An Analysis of Musical Work Datasets and their Current Level of Linkage

Abstract
Music works are key concepts that present a powerful linkage potential fully acknowledged in the fields of digital music libraries and digital musicology. They form an abstract connecting point for the entities referring to them, and large work datasets act as authority data that offer a promising analysis and search potential. These days, digital music libraries and digital musicology research rely primarily on datasets that have been created over the last decade, mostly from previously existing datasets, such as bibliographic records.

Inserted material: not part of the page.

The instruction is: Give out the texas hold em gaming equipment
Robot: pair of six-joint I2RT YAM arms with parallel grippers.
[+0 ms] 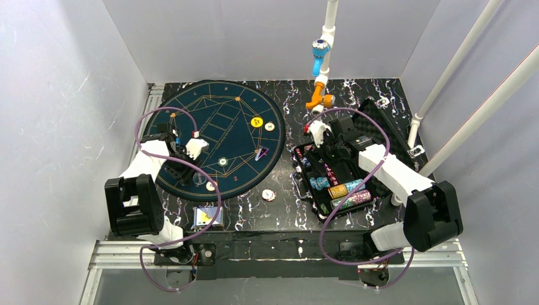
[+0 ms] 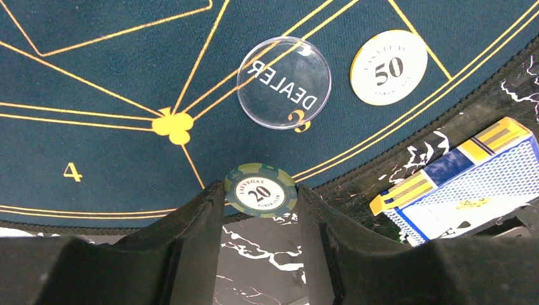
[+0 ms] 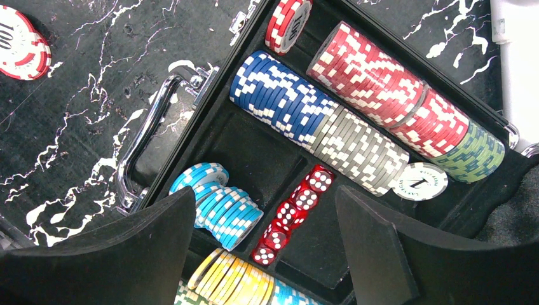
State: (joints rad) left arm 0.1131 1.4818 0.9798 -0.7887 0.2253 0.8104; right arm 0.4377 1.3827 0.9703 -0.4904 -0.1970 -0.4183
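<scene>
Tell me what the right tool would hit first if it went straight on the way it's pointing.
Probably the row of red dice in the open case, lying in line with the open right tool. The light blue chips sit just beside that line. Depth is unclear.

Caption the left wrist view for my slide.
Left hand pinches a green 20 chip over the mat edge, near dealer button, 50 chip and card deck.
</scene>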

In this paper, we try to provide a better understanding of the content of some of the most important datasets available and to evaluate their level of linking. We analyse two leading library datasets, namely those of the Bibliothèque nationale de France (BnF) and the Deutsche Nationalbibliothek (DNB), both available in RDF format, and look at how many works they contain, how these are distributed over time, and their distribution by composer. We compare the results with two other datasets that have completely different backgrounds, namely the Petrucci Music Library (known as IMLSP) and MusicBrainz datasets, two crowd-sourced projects. We evaluate the level of linking the two library datasets currently have with each other through the Virtual International Authority File (VIAF), and their current linking status with other libraries contributing to VIAF. We also evaluate the linking status the IMSLP and the MusicBrainz projects currently have with each other and with other datasets.